Data extract below:

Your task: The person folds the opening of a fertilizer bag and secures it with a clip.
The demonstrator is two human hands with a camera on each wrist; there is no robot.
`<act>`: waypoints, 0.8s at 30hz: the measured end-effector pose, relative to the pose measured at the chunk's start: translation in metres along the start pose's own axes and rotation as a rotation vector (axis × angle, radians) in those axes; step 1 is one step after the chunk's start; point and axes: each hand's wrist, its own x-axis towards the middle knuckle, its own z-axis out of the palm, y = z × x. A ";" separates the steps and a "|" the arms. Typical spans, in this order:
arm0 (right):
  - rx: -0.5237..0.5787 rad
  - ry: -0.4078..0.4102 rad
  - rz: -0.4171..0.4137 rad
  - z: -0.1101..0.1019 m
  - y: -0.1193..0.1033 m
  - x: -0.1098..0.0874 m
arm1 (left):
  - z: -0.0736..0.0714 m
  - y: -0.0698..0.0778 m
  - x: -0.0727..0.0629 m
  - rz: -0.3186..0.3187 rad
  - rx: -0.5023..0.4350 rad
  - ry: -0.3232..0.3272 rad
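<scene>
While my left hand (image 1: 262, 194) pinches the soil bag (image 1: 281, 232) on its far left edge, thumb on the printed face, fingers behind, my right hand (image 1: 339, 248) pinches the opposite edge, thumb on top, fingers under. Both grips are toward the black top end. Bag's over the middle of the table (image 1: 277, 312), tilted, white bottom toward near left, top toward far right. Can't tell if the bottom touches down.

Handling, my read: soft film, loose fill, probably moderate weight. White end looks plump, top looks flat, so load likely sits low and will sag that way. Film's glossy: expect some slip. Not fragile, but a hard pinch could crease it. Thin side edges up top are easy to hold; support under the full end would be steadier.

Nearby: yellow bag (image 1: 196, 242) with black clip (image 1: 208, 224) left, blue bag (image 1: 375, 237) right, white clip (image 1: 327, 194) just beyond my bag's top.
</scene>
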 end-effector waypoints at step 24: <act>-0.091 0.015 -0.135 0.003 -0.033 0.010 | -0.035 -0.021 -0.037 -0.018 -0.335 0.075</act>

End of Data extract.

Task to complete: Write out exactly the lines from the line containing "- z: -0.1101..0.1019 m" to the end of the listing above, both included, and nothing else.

Expected answer:
  - z: -0.1101..0.1019 m
  - y: -0.1193..0.1033 m
  - x: -0.1098..0.0874 m
arm1 (left):
  - z: -0.0736..0.0714 m
  - y: -0.0698..0.0778 m
  - x: -0.0727..0.0629 m
  - rz: -0.3186..0.3187 rad
  - rx: -0.5023..0.4350 rad
  - ry: -0.3232..0.3272 rad
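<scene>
While my left hand (image 1: 262, 194) pinches the soil bag (image 1: 281, 232) on its far left edge, thumb on the printed face, fingers behind, my right hand (image 1: 339, 248) pinches the opposite edge, thumb on top, fingers under. Both grips are toward the black top end. Bag's over the middle of the table (image 1: 277, 312), tilted, white bottom toward near left, top toward far right. Can't tell if the bottom touches down.

Handling, my read: soft film, loose fill, probably moderate weight. White end looks plump, top looks flat, so load likely sits low and will sag that way. Film's glossy: expect some slip. Not fragile, but a hard pinch could crease it. Thin side edges up top are easy to hold; support under the full end would be steadier.

Nearby: yellow bag (image 1: 196, 242) with black clip (image 1: 208, 224) left, blue bag (image 1: 375, 237) right, white clip (image 1: 327, 194) just beyond my bag's top.
</scene>
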 end-effector waypoints at step 24: <act>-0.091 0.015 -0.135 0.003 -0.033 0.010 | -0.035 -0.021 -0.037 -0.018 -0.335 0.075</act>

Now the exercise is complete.